Activity:
Take the listing below and output it again exactly.
┏━━
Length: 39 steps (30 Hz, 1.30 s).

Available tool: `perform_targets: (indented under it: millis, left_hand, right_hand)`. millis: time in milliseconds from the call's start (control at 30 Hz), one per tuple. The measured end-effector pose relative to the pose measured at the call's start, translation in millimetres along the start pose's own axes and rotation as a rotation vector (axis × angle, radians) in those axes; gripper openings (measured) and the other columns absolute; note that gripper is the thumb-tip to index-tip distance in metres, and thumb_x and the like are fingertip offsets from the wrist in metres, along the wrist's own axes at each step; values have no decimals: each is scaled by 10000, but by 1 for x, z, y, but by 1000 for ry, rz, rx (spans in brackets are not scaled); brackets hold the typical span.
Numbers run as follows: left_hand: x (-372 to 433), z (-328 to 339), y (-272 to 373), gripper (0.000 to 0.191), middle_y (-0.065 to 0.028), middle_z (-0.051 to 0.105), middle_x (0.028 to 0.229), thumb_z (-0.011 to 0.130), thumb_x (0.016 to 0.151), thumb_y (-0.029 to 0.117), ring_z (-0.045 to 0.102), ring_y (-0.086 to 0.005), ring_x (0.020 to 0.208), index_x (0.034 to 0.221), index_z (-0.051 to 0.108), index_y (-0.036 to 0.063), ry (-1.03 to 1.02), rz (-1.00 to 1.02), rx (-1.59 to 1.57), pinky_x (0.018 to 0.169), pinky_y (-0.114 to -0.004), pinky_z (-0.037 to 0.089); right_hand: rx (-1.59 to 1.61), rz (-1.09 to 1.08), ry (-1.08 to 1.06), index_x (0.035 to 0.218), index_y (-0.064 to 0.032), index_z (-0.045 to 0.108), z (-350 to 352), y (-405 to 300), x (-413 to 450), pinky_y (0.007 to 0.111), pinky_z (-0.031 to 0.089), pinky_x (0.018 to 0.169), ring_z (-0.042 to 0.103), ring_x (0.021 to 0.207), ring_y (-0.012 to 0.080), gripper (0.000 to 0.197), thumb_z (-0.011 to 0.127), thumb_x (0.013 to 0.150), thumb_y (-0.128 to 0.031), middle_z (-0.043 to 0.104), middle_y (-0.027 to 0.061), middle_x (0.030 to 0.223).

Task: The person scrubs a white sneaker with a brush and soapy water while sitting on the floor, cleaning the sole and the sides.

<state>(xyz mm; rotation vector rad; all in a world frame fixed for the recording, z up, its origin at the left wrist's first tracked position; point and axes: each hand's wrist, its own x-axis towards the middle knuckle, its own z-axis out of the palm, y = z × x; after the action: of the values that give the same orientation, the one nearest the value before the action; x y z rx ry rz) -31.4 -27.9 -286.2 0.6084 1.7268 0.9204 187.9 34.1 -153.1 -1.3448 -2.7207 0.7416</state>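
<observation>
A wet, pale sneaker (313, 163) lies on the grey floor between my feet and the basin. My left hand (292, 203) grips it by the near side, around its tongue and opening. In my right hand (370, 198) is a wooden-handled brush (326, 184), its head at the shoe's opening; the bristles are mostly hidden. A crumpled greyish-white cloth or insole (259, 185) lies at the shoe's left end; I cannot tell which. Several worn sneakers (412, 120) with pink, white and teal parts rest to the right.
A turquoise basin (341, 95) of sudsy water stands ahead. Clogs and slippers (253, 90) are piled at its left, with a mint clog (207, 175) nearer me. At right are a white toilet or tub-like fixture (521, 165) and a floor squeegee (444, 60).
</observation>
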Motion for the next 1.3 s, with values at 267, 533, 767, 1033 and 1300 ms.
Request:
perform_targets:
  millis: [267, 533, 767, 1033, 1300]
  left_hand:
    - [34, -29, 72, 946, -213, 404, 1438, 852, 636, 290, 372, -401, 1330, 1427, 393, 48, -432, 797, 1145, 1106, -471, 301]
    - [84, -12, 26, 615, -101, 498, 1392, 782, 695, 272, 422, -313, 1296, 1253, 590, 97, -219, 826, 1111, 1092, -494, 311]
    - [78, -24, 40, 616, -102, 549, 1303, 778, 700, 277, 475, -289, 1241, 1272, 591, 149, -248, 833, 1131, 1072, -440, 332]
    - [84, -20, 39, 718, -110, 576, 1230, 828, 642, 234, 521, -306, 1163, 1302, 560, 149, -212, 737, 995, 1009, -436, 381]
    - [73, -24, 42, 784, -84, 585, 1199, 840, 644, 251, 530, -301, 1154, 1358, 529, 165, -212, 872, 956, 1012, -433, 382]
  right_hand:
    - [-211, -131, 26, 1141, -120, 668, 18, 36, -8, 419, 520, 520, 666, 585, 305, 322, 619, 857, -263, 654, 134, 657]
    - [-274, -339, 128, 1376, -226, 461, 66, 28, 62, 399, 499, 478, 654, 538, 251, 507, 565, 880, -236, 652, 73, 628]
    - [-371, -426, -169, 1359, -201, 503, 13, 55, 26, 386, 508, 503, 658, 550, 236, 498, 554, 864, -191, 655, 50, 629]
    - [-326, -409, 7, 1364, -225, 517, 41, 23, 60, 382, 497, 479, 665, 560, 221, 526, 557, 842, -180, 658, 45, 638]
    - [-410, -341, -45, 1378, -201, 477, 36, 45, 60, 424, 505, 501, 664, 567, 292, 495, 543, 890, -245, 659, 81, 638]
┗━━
Written answer:
Length: 39 steps (30 Hz, 1.30 s).

Available tool: `perform_targets: (indented under it: millis, left_hand, right_hand)`. millis: time in milliseconds from the call's start (control at 30 Hz), one per tuple. The measured end-effector pose relative to the pose measured at the call's start, translation in millimetres along the start pose's own axes and rotation as a rotation vector (axis × angle, radians) in those axes; gripper openings (measured) and the other columns absolute; note that gripper is the thumb-tip to index-tip distance in metres, and thumb_x and the like are fingertip offsets from the wrist in metres, along the wrist's own axes at each step; values have no decimals: each is scaled by 10000, but by 1 for x, z, y, but by 1000 for ry, rz, rx (spans in brackets are not scaled); brackets hold the typical span.
Numbers run as follows: left_hand: x (-372 to 433), z (-328 to 339), y (-272 to 373), gripper (0.000 to 0.191), middle_y (-0.065 to 0.028), middle_z (-0.051 to 0.105), middle_x (0.028 to 0.229), thumb_z (-0.011 to 0.130), thumb_x (0.016 to 0.151), thumb_y (-0.029 to 0.117), ring_z (-0.045 to 0.102), ring_y (-0.086 to 0.005), ring_x (0.020 to 0.208), index_x (0.034 to 0.221), index_z (-0.051 to 0.108), index_y (-0.036 to 0.063), ry (-1.03 to 1.02), rz (-1.00 to 1.02), rx (-1.59 to 1.57), pinky_x (0.018 to 0.169), pinky_y (-0.114 to -0.004), pinky_z (-0.037 to 0.089); right_hand: rx (-1.59 to 1.61), rz (-1.09 to 1.08), ry (-1.08 to 1.06), index_x (0.035 to 0.218), index_y (-0.064 to 0.032), index_z (-0.045 to 0.108), z (-350 to 352), y (-405 to 300), x (-413 to 450), pinky_y (0.007 to 0.111), pinky_z (-0.031 to 0.089), pinky_x (0.018 to 0.169), ring_z (-0.042 to 0.103), ring_x (0.021 to 0.207), ring_y (-0.012 to 0.080), gripper (0.000 to 0.197), thumb_z (-0.011 to 0.127), thumb_x (0.013 to 0.150), thumb_y (-0.128 to 0.031), middle_z (-0.043 to 0.104), middle_y (-0.027 to 0.061), middle_x (0.030 to 0.223).

Task: The person scrubs a white sneaker with a brush and soapy water while sitting on the floor, cleaning the sole and the sides.

<state>(xyz mm; rotation vector rad; all in a world frame fixed for the recording, z up, its origin at the left wrist's first tracked position; point and axes: each hand's wrist, its own x-axis towards the middle knuckle, its own z-axis out of the palm, y = z × x; after the action: of the values that give the same orientation, the one nearest the value before the action; x y z rx ry rz) -31.4 -27.9 -286.2 0.6084 1.7268 0.9204 187.9 34.1 -153.1 -1.3448 -2.7207 0.7416</state>
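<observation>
A wet, pale sneaker (313, 163) lies on the grey floor between my feet and the basin. My left hand (292, 203) grips it by the near side, around its tongue and opening. In my right hand (370, 198) is a wooden-handled brush (326, 184), its head at the shoe's opening; the bristles are mostly hidden. A crumpled greyish-white cloth or insole (259, 185) lies at the shoe's left end; I cannot tell which. Several worn sneakers (412, 120) with pink, white and teal parts rest to the right.
A turquoise basin (341, 95) of sudsy water stands ahead. Clogs and slippers (253, 90) are piled at its left, with a mint clog (207, 175) nearer me. At right are a white toilet or tub-like fixture (521, 165) and a floor squeegee (444, 60).
</observation>
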Motion for the next 1.3 s, with values at 267, 533, 767, 1033 and 1300 ms.
Request:
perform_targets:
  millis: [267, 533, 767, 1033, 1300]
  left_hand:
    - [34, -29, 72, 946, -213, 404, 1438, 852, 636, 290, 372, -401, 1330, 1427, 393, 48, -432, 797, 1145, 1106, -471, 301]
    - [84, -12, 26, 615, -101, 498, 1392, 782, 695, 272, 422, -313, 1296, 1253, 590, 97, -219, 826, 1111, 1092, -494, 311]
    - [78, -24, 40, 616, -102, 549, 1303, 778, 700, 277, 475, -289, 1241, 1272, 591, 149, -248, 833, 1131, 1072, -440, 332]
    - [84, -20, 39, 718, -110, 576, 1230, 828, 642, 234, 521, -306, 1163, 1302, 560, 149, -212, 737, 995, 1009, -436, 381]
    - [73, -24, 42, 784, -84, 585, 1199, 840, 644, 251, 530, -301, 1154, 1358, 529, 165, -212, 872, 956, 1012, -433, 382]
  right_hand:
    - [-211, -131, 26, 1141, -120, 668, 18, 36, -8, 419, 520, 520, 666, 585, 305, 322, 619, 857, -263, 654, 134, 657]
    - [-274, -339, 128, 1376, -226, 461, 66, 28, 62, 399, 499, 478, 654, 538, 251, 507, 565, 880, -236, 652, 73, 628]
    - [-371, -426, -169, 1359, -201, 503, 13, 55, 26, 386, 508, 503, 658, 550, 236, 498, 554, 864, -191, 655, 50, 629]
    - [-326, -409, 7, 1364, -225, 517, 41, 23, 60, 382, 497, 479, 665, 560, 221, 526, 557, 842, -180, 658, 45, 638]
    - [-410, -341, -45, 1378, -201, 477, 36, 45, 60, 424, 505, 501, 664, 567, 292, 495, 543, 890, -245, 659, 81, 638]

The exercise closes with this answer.